Il semble que le sort se soit plu à réunir toutes les circonstances qui pouvaient favoriser ce complot. On avait fait venir un régiment pour entourer le palais, et bien loin que l'on eût mis le colonel dans la confidence des conjurés, ce militaire était persuadé qu'il s'agissait de déjouer une tentative qui devait avoir lieu contre la vie de l'empereur; une partie de cette troupe alla par le jardin se placer sous les fenêtres de Paul, que, pour son malheur, la marche des soldats ne réveilla pas, non plus que le bruit d'une multitude de corbeaux qui dormaient habituellement sur les toits, et qui se mirent à croasser. S'il en eût été autrement, le malheureux prince aurait eu le temps de gagner un escalier dérobé, voisin de sa chambre, par lequel il pouvait descendre chez une madame Narichkin, qui était son amie, et en qui il avait toute confiance; une fois là, rien ne lui était plus facile que de se sauver au moyen d'un petit bateau toujours placé sur le canal qui borde le palais de Saint-Michel; de plus, la méfiance qu'il avait de sa femme lui faisait fermer à double tour une des deux portes qui séparaient seules son appartement de celui de l'impératrice; lorsqu'il voulut y courir pour échapper à la mort, il était trop tard: les assassins avaient pris soin de retirer la clef; enfin, Koutaisoff, son fidèle valet de chambre, reçut le jour même du crime une lettre qui l'instruisait de tout le complot; mais cet homme, à qui son amour pour madame Chevalier et sa jalousie de l'empereur faisaient perdre la tête, négligeait la plus grande partie de son service et ne décachetait plus les lettres; il laissa sur sa table celle dont il s'agit, et, quand il l'ouvrit le lendemain, le malheureux tomba dans un tel désespoir, qu'il pensa mourir; il en fut de même du colonel qui avait conduit son régiment autour du palais; ce jeune homme, nommé Talaisin, instruit du crime qui venait de se commettre, ressentit un tel chagrin d'avoir été trompé ainsi, qu'il rentra chez lui saisi d'une fièvre ardente et fut bientôt à toute extrémité; je crois même qu'il a peu survécu à son remords, tout innocent qu'il était: mais ce dont je suis sûre, c'est que pendant sa maladie l'empereur Alexandre allait le voir tous les jours et fit défendre un exercice à feu qui avait lieu trop près du malade.

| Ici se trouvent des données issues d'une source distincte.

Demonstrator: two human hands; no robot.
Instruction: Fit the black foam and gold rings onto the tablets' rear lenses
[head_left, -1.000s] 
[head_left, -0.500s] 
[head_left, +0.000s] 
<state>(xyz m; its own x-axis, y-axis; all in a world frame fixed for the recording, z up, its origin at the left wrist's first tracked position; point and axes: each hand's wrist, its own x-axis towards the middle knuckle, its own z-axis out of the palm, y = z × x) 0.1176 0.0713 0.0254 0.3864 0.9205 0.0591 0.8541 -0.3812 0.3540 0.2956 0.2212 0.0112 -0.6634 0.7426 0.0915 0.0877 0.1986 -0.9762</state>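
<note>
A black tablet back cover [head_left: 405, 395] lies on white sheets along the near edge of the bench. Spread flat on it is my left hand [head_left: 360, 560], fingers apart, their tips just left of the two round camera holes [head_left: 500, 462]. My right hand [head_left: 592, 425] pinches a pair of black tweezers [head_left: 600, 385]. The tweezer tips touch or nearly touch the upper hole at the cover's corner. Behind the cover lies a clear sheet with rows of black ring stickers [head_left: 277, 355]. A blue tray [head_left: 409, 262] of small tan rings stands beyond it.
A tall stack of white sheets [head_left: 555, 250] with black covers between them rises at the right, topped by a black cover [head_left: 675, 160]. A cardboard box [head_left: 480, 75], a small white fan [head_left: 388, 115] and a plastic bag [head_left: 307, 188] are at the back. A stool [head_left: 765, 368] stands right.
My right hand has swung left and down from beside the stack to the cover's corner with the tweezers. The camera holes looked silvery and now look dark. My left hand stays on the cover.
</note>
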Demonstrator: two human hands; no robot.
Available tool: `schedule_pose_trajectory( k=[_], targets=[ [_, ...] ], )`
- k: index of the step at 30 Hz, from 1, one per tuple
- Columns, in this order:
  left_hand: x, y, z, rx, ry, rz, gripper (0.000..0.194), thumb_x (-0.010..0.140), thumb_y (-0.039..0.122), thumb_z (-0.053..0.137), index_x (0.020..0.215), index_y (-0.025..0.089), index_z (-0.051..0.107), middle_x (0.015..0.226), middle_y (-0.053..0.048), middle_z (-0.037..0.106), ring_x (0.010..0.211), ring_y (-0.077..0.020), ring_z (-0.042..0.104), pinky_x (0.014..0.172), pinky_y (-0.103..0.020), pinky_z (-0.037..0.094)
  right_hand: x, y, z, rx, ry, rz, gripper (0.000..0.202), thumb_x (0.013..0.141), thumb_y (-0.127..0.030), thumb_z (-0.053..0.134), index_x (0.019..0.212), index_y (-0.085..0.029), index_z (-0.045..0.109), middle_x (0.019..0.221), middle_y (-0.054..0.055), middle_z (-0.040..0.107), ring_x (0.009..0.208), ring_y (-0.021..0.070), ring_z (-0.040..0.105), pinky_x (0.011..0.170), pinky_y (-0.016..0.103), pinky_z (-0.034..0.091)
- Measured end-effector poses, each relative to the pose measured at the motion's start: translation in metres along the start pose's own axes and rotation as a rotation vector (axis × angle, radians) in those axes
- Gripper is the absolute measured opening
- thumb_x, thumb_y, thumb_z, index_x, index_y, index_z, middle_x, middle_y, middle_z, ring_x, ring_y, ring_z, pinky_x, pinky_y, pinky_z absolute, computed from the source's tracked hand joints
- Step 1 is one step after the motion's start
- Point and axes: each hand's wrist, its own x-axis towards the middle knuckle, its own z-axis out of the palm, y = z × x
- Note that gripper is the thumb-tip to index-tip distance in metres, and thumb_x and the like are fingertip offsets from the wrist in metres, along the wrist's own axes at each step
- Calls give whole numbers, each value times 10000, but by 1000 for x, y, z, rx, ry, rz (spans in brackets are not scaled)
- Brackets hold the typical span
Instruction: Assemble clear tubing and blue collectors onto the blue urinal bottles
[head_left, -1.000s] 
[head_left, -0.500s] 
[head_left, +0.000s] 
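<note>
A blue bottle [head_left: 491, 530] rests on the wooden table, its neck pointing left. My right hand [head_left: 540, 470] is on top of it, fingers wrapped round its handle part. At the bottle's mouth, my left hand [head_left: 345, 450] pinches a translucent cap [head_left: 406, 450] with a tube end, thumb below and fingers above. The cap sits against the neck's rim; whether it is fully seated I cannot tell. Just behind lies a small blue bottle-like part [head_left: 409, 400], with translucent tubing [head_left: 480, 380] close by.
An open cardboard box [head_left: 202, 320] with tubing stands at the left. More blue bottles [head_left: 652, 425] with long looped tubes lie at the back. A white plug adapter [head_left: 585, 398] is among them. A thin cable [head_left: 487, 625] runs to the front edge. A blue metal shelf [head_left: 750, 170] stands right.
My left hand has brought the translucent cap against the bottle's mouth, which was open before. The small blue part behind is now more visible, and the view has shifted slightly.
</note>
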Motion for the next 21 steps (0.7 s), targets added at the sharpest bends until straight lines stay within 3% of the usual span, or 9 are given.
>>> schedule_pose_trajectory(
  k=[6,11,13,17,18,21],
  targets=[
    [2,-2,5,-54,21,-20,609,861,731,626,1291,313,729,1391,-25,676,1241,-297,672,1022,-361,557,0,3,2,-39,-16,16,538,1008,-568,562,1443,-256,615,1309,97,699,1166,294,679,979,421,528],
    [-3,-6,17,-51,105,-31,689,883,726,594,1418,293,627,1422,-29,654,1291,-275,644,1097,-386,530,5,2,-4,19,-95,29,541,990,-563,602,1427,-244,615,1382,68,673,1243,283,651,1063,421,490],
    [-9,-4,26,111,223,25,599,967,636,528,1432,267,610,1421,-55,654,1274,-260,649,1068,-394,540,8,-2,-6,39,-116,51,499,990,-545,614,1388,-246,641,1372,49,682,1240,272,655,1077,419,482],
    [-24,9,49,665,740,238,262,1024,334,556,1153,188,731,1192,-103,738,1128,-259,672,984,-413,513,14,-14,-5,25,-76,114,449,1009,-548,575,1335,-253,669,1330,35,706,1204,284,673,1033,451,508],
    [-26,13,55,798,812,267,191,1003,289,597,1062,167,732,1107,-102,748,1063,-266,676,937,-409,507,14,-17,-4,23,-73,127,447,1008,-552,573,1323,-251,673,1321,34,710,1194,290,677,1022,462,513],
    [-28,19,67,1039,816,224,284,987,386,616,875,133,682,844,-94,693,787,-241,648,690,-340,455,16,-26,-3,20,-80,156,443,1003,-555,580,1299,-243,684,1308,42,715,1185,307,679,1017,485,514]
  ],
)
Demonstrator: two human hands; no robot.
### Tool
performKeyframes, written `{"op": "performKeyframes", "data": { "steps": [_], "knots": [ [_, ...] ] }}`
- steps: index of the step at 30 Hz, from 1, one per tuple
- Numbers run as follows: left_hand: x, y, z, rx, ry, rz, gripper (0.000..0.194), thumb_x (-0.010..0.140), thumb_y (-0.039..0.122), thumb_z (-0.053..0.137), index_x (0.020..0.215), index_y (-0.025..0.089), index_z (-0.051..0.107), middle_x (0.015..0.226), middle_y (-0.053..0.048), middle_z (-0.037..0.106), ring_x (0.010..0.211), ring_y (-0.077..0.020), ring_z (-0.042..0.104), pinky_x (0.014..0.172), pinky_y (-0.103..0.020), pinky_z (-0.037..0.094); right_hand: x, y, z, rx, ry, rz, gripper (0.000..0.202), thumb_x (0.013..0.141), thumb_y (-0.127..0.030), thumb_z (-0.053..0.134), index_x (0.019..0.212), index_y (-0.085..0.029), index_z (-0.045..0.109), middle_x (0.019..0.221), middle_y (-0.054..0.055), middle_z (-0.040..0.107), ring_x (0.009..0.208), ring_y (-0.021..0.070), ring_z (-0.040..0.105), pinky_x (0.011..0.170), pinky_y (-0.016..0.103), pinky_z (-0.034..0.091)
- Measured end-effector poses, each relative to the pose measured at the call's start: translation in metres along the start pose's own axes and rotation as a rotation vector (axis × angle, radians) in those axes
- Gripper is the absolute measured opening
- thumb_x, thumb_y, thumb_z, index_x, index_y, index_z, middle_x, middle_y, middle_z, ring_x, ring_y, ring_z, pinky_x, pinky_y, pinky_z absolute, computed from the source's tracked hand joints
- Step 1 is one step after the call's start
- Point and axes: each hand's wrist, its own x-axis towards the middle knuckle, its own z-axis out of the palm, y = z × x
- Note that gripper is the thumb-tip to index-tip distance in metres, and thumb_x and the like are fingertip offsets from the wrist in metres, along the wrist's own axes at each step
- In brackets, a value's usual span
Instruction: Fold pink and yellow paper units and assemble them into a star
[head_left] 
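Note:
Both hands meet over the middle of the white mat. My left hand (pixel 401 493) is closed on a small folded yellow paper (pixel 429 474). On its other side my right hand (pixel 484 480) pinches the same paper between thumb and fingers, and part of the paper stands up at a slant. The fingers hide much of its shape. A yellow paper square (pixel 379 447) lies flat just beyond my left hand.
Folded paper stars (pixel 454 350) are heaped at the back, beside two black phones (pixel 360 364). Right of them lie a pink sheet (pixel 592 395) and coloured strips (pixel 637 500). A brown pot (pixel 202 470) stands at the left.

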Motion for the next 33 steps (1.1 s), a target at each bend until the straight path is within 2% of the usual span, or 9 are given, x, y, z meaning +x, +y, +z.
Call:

Quoique les divers obstacles dont je viens de parler eussent pu s'opposer à l'exécution du crime, il faut croire que les auteurs du complot ne doutaient point de la réussite; car tout Pétersbourg a su que le soir de l'événement, un des conjurés, beau jeune homme, nommé S...ky, tira sa montre à minuit, au milieu d'une société assez nombreuse, en disant: «Tout doit être fini maintenant.» Paul était mort en effet, son corps fut embaumé aussitôt, et on l'exposa pendant six semaines sur un lit de parade, le visage découvert et aussi peu décomposé que possible, attendu qu'on lui avait mis du rouge. L'impératrice Marie, sa veuve, allait tous les jours prier à genoux devant ce lit funèbre; elle y amenait ses deux plus jeunes fils, Nicolas et Michel, si enfans alors, que le premier lui dit une fois: «Pourquoi donc papa dort-il toujours?»